How Can Preservice Teachers Orient to Students’ Ideas and Sensemaking practices?
Why It Matters To You
- Preservice Teachers often initially focus on how they are taking up their new roles as teachers and on their own actions (e.g., their decisions, how they facilitate whole class discussion, classroom management). Preservice Teachers need to study how and why their students learn.

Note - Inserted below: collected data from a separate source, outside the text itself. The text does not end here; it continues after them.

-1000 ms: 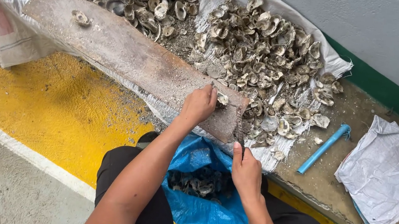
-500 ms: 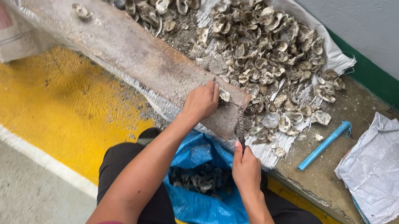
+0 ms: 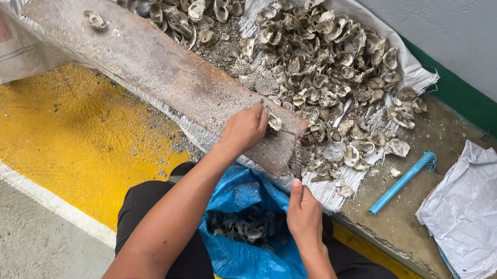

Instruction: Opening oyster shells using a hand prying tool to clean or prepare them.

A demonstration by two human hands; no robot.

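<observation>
My left hand (image 3: 245, 128) rests on the near end of a long, gritty wooden plank (image 3: 145, 59) and pinches a pale oyster shell (image 3: 274, 122) against it. My right hand (image 3: 305, 213) hovers just below the plank's end, over an open blue bag (image 3: 248, 255) in my lap that holds dark shells. Its fingers curl under and its thumb points up toward the plank. Anything in that hand is hidden. A lone shell (image 3: 94, 19) lies at the plank's far left end.
A big heap of oyster shells (image 3: 320, 60) lies on white sacking (image 3: 10, 44) behind and right of the plank. A blue pipe (image 3: 402, 182) and a crumpled white sack (image 3: 471, 211) lie at right by the grey wall. Yellow-painted floor (image 3: 56, 130) is at left.
</observation>
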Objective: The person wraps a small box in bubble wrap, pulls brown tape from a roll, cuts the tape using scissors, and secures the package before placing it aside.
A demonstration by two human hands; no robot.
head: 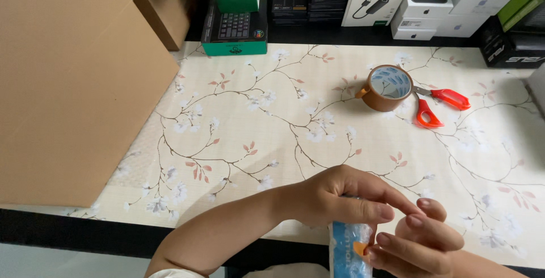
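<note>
Both my hands are low at the near edge of the desk [340, 142], working a small blue-and-white packet [347, 249]. My left hand [335, 196] comes in from the left, fingers curled, thumb and forefinger pinching the packet's top. My right hand [417, 238] is just beside it, fingers bent and closing on the packet's side by an orange spot. The packet stands upright between them, at the desk's front edge. Farther back sits a roll of brown tape [387, 88], red-handled scissors [434, 105] touching it on the right. A big cardboard box [68, 79] fills the left, with stacked product boxes [369, 0] along the back.
</note>
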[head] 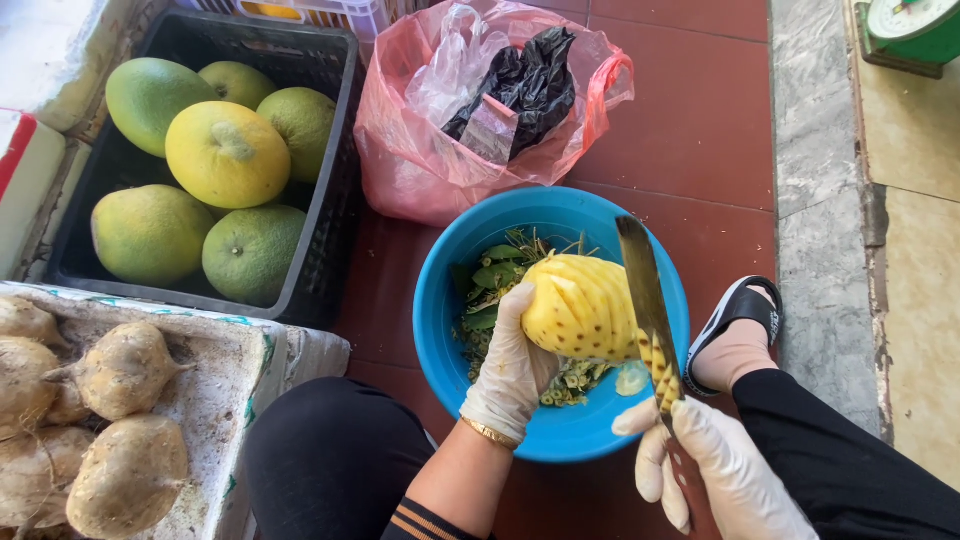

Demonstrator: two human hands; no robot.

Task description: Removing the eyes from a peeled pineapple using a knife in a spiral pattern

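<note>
The red-tiled floor (690,110) carries a blue basin (560,425) right under the fingers (520,310). Beyond them lies a pink bag (420,160); to their left stand a black crate (320,210) and a foam box (225,390).

Bright, even daylight fills the view, strongest on the pale paving at the right edge of the floor (920,300). Shadows are soft and short, darkest inside the black crate (330,200). The knife blade (645,290) catches a dull sheen, and the pink plastic bag (420,160) shows small glints. Focus is sharp throughout, with slight wide-angle bending near the corners.
</note>
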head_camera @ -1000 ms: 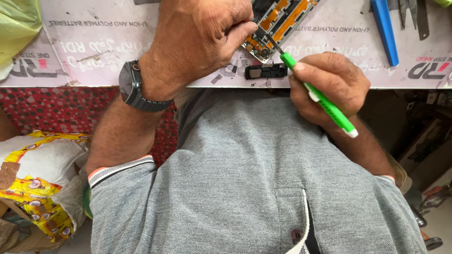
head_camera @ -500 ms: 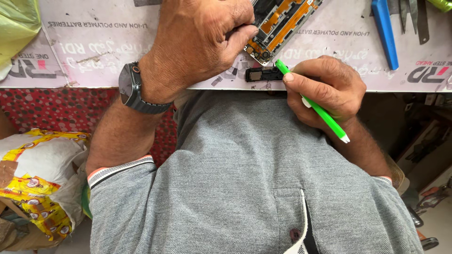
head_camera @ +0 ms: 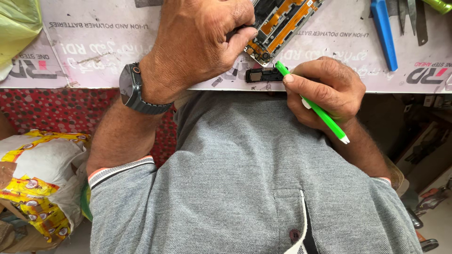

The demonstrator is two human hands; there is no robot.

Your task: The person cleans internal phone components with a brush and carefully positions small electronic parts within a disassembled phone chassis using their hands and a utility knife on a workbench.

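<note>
Both my hands on the opened phone job at the counter (head_camera: 94,70) edge.
Left hand (head_camera: 197,47) clamps the opened phone with orange flex cables (head_camera: 278,26); right hand (head_camera: 325,91) grips a green plastic pry stick (head_camera: 310,103), tip touching the small black rectangular module (head_camera: 262,75) just below the phone.

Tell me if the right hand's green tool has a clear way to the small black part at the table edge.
Probably yes: the green tool tip sits right beside the small black part, nothing between them.
</note>
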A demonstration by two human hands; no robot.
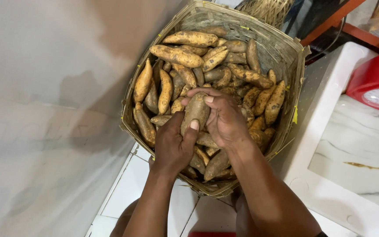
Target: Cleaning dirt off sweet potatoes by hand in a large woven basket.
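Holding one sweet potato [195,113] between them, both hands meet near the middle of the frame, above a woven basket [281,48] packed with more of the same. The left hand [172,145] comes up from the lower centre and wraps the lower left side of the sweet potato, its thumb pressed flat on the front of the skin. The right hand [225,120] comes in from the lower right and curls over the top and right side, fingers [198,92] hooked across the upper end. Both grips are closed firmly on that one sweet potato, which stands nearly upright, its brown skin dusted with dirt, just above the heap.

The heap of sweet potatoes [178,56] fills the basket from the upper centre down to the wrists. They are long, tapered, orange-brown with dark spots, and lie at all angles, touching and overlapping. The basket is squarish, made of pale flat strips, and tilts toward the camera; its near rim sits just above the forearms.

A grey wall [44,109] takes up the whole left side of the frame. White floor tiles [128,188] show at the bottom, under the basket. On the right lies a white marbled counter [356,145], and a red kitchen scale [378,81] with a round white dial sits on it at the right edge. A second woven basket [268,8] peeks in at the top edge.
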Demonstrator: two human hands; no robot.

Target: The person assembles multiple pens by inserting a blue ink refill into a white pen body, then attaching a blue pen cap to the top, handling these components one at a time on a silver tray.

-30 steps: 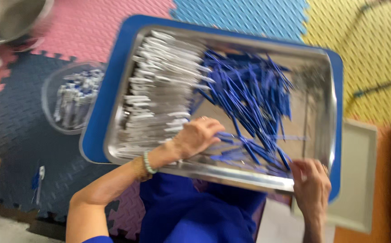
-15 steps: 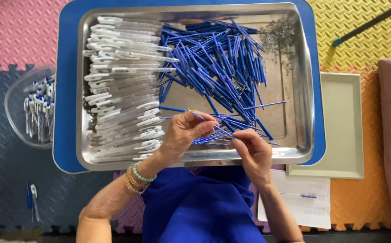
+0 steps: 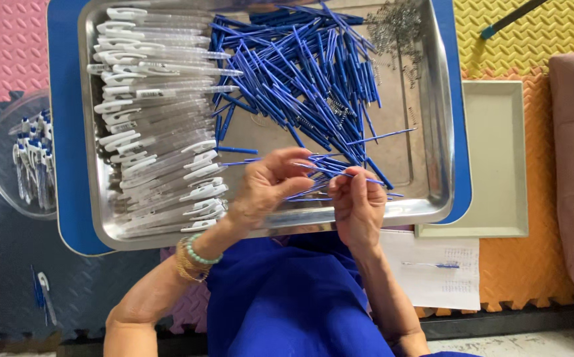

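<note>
A steel tray (image 3: 432, 132) on a blue board (image 3: 65, 165) holds a pile of blue pen refills (image 3: 300, 73), a stack of clear pen barrels with white clips (image 3: 155, 132) on its left and a heap of small springs (image 3: 396, 26) at its top right. My left hand (image 3: 267, 188) and my right hand (image 3: 356, 205) meet over the tray's near edge. Both pinch a thin blue refill (image 3: 330, 170) between their fingertips, with a few more refills fanned under them.
A clear bowl (image 3: 9, 165) with assembled pens sits left of the tray. A flat beige tray (image 3: 498, 165) lies to the right, a paper sheet with a pen (image 3: 432, 264) beneath it. Coloured foam mats cover the floor; a loose pen (image 3: 43, 291) lies bottom left.
The view has swung and closed in on the tray. My right hand came off the tray's rim and joined my left hand, and both now hold a blue refill.
</note>
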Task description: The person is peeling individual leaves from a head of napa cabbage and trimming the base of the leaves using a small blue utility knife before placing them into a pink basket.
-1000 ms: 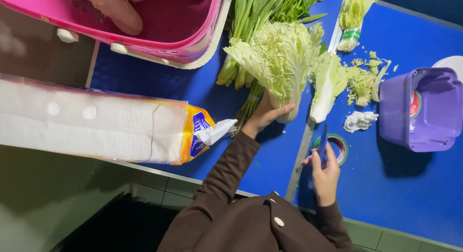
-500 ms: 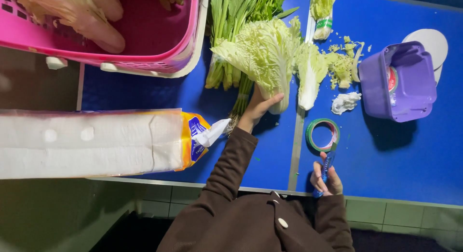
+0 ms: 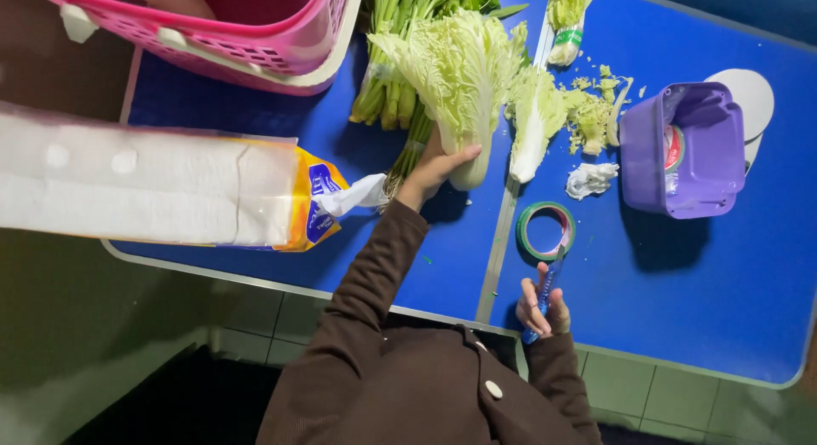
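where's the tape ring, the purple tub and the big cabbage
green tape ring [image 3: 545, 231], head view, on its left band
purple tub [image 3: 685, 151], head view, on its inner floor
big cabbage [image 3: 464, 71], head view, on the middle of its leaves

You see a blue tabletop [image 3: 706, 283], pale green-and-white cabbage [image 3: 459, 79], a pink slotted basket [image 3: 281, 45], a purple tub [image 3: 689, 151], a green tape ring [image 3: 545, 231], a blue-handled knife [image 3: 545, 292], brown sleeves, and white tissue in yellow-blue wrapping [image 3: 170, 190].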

- Mentoring Teachers should help orient Preservice Teachers to student ideas. This is essential if K-12 classrooms are to be focused on leveraging, building on, and refining students’ everyday ways of thinking about phenomena and solving problems.
What Is The Issue?
When preservice teachers receive feedback as part of their experiences in teacher education programs (for example, from clinical supervisors or mentoring teachers) the focus of this feedback is often on their actions as new teachers or their enactments of instructional practices, such as their early attempts to lead whole class discussions. However, focusing on students’ ideas and sense-making practices is at the core of three-dimensional learning approach in the NRC Framework vision. This tool suggests strategies for orienting preservice teachers to students’ ideas as well as the ways in which students work ‘on’ and ‘with’ those ideas.
Authors:
VICTORIA SCHILLING, TJ MCKENNA, TODD CAMPBELL & UCONN TEACHER MENTORING COLLABORATIVE | July 2017
Reflection Questions
- When beginning a unit or lesson, what ideas (e.g., partial understandings, nonstandard ideas, everyday experiences, and ways of talking) or challenges have come up with students? How can these be shared with your preservice teacher?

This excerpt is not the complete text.